Communicating diversity: Huck Boyd lecturer to focus on pre-college opportunity programs

Submitted by Communications and Marketing

An honored journalist who now mentors high school students on careers in communications will be the speaker for Kansas State University's 12th annual Huck Boyd Lecture in Community Media.

Wilma Moore-Black, assistant director and curriculum coordinator of the TRIO Communication Upward Bound program at Wichita State University, will present "Promoting Pre-College Programs in Our Communities" at 10:30 a.m. Tuesday, Sept. 20, in the K-State Student Union's Forum Hall.

Moore-Black, a 1973 K-State journalism and mass communications graduate, is an award-winning print and broadcast journalist. She has had stints as bureau manager for United Press International, as consumer reporter and assistant assignments editor at KAKE-TV and as photographer and assistant editor for The Community Voice, Wichita's black weekly newspaper.

As assistant director and curriculum coordinator for the TRIO Communication Upward Bound program, Moore-Black is able to mentor and promote a profession she loves. In this capacity she says she enjoys "unlimited opportunities to grow, learn and be rejuvenated by high school students who have untapped sources to explore lifelong learning and ways to be productive citizens."

Moore-Black is president of Kansas Professional Communicators and former president of Wichita Professional Communicators.
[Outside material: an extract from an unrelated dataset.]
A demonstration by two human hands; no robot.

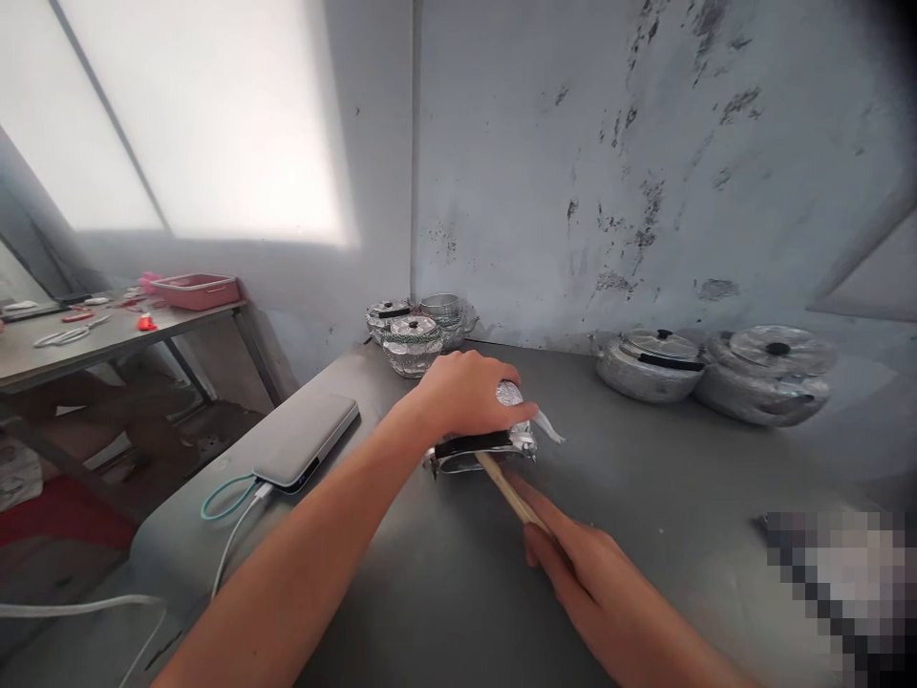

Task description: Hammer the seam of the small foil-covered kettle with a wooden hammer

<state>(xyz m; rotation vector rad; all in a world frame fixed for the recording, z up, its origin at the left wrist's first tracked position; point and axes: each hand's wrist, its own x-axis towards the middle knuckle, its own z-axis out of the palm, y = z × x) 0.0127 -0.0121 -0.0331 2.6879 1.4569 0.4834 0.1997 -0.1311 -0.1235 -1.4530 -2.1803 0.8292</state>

She also serves on the Real Men, Real Heroes Inc. board, a nonprofit mentoring organization headquartered in Wichita.

Her lecture is sponsored by the Huck Boyd National Center for Community Media in the A.Q. Miller School of Journalism and Mass Communications at K-State.
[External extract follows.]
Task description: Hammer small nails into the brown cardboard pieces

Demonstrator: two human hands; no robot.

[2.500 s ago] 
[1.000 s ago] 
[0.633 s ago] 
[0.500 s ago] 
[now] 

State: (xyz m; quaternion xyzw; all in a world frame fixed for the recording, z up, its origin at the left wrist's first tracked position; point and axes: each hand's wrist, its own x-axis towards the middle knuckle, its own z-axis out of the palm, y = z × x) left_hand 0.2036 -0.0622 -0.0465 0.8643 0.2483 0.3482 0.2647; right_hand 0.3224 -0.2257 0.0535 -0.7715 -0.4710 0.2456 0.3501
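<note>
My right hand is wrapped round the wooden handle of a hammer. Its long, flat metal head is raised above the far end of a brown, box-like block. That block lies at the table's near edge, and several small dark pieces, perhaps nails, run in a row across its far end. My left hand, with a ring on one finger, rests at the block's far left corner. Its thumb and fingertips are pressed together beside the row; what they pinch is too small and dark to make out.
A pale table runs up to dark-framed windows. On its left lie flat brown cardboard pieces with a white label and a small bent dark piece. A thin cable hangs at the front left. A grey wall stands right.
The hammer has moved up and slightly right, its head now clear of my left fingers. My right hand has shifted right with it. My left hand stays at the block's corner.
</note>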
McDill "Huck" Boyd was a great believer in preserving the small-town lifestyle and small-town media, and this lecture series in his name highlights the importance of community journalism in Kansas and across the nation, said Gloria Freeland, center director.

"The lectures help illustrate the influence community media have on the health of their communities," Freeland said.
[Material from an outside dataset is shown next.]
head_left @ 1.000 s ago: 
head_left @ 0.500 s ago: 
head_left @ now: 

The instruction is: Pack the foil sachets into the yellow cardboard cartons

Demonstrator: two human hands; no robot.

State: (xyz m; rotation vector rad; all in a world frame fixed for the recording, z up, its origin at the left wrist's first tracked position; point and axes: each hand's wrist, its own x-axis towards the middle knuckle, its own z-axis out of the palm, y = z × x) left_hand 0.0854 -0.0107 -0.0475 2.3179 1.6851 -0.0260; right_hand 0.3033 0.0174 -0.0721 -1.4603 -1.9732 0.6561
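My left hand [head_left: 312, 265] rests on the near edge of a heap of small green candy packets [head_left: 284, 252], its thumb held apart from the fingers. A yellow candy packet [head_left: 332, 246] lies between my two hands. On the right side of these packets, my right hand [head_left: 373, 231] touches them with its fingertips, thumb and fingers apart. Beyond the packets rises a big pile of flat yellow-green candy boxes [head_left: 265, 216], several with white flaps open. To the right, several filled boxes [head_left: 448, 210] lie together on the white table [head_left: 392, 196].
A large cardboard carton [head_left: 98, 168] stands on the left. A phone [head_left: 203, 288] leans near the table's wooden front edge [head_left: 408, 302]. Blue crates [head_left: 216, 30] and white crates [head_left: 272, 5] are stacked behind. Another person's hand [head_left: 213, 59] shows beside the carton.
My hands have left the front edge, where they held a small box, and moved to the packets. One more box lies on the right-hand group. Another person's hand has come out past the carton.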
 Boyd, a Phillipsburg native, published The Phillips County Review, recruited industry to his community and was active in Republican politics, both in Kansas and nationally.

The center, founded in 1990, has sponsored 11 previous lectures, whose topics have included storytelling in the modern newsroom, community media in the White House, the importance of investigative journalism, the need for diversity in local coverage, why local news will always be critical, and how photos convey the essence of communities.

The center strives to serve and strengthen local newspapers, radio stations, cable systems and other media that play a key role in the survival and revitalization of America's small towns.